The major symptom of FSHD is the progressive weakening and loss of skeletal muscles. The usual location of these weaknesses at onset is the origin of the name: face (facio), shoulder girdle (scapulo) and upper arms (humeral). Early weaknesses of the muscles of the eye (open and close) and mouth (smile, pucker, whistle) are distinctive for FSHD. These symptoms, in combination with weaknesses in the muscles that stabilize the scapulae (shoulder blades), are often the basis of the physician's diagnosis of FSHD.

In most cases, FSHD muscle involvement starts in the face and slowly progresses to the shoulder and upper arm muscles and then down to the abdominal and foot extensor muscles. Foot drop and foot weakness are early manifestations. Initial signs of FSHD include difficulty reaching above the shoulder level, foot drop, scapular winging and facial weakness. Weakness in the abdominal muscles can cause a protuberant abdomen and lumbar lordosis. The lower abdominal muscles are usually weaker than the upper abdominal muscles. This distribution of weakness is not seen in many other diseases and, therefore, is very specific to FSHD.

Although the progression of FSHD is quite variable, it is usually relatively slow. With FSHD, most affected people develop unbalanced (side-to-side) weaknesses. The reason for this asymmetry is unknown.

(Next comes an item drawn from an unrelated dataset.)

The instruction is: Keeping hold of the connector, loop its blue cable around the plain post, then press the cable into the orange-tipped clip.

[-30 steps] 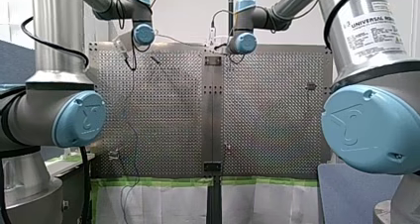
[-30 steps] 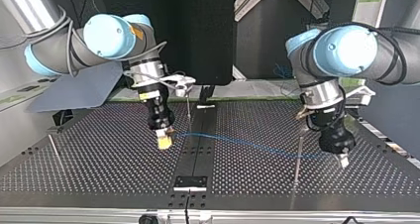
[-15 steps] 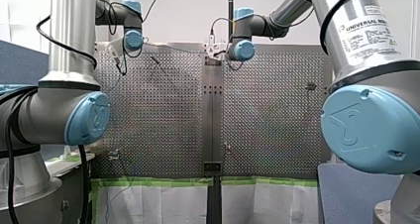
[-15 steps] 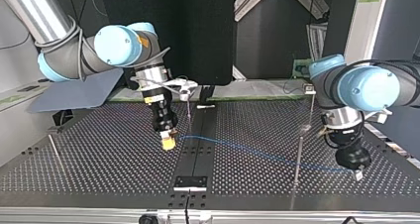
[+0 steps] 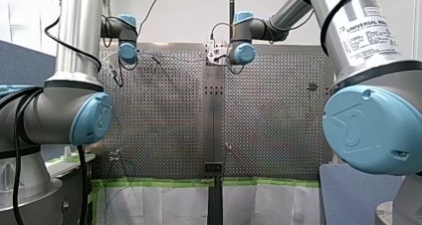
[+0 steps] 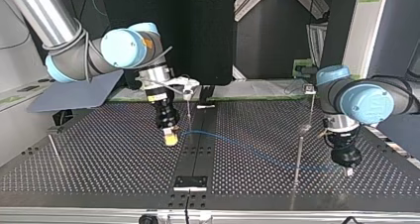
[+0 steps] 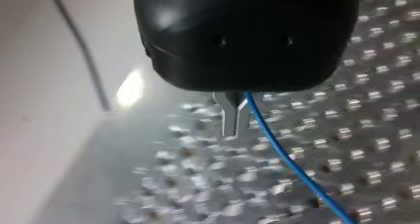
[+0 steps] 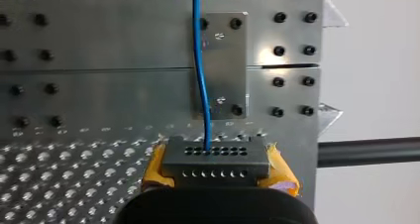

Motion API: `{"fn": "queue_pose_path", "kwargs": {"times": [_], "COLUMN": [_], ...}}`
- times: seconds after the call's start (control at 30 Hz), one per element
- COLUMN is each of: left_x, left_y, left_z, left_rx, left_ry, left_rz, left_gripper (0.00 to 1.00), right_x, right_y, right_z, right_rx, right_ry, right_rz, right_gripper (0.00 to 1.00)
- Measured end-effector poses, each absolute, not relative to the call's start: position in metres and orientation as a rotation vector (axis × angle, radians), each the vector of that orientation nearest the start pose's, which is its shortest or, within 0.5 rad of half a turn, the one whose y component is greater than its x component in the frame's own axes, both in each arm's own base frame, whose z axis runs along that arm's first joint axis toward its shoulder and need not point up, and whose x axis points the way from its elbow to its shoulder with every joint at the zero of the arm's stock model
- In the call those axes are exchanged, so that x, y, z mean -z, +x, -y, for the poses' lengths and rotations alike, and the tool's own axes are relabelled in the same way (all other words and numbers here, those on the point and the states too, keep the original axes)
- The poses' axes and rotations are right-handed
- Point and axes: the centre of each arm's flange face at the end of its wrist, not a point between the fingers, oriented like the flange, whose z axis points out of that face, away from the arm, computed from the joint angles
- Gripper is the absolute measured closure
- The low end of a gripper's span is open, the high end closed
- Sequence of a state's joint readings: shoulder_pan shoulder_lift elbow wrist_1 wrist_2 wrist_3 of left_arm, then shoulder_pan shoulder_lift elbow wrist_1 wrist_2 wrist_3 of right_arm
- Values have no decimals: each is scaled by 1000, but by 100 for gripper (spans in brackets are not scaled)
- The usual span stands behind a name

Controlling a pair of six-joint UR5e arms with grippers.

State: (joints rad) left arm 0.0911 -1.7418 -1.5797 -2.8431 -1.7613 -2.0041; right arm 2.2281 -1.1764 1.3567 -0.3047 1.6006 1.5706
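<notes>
In the right wrist view my right gripper (image 8: 216, 172) has its yellow pads shut on a dark grey connector (image 8: 216, 157). The blue cable (image 8: 200, 75) runs from it over a bolted metal plate (image 8: 228, 35). The top view shows that gripper (image 6: 170, 137) left of the centre strip. From there the cable (image 6: 247, 149) stretches across to my left gripper (image 6: 348, 170), passing a thin plain post (image 6: 298, 157). The left wrist view shows metal fingers (image 7: 229, 117) shut, with the cable (image 7: 282, 154) leaving at their side. I cannot make out an orange-tipped clip.
More thin posts stand on the perforated table (image 6: 99, 174): one by the centre strip (image 6: 188, 110), one at the far right (image 6: 311, 107), one leaning at the left (image 6: 55, 152). A small plate (image 6: 190, 182) sits on the near end of the strip.
My left gripper has swung toward the top view's right and nearer the camera, drawing the cable past the plain post. My right gripper shifted slightly right, holding the connector.
</notes>
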Motion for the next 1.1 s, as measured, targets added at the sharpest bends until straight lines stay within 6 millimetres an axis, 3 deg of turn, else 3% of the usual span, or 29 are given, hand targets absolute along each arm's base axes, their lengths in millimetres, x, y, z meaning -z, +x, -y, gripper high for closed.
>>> {"fn": "queue_pose_path", "kwargs": {"times": [0.37, 0.43, 0.57, 0.87, 0.93, 0.97, 1.03, 1.1], "left_x": [-395, -393, -383, -350, -348, -347, -348, -348], "left_y": [575, 575, 573, 578, 579, 579, 581, 581], "left_z": [77, 79, 84, 94, 96, 96, 97, 99], "left_rx": [266, 279, 304, 345, 351, 355, 372, 394], "left_ry": [-485, -477, -483, -483, -480, -479, -473, -469], "left_rz": [-1395, -1399, -1405, -1451, -1454, -1453, -1447, -1443], "left_gripper": [98, 88, 82, 58, 29, 29, 3, 0], "right_x": [-383, -378, -366, -342, -337, -333, -328, -322], "right_y": [507, 506, 502, 497, 497, 496, 496, 495], "right_z": [437, 436, 434, 428, 427, 426, 424, 422], "right_rx": [-1705, -1701, -1679, -1663, -1662, -1662, -1664, -1666], "right_ry": [1587, 1591, 1591, 1596, 1598, 1598, 1598, 1598], "right_rz": [806, 812, 836, 851, 853, 852, 851, 850], "right_gripper": [100, 100, 100, 100, 100, 100, 100, 100]}}
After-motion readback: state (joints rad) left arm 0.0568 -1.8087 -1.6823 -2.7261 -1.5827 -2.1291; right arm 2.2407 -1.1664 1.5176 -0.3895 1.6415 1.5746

In more than half of FSHD cases, there are other symptoms including high-frequency hearing loss and/or abnormalities of blood vessels in the back of the eye. The vascular abnormalities in the back of the eye lead to vision problems in only about 1% of the cases. Since these abnormalities are not exclusive to FSHD, one must bear in mind that their presence alone, in an FSHD at-risk individual, is insufficient for a diagnosis of FSHD.

Although not typical, some patients with FSHD have respiratory insufficiency, especially those with severe FSHD...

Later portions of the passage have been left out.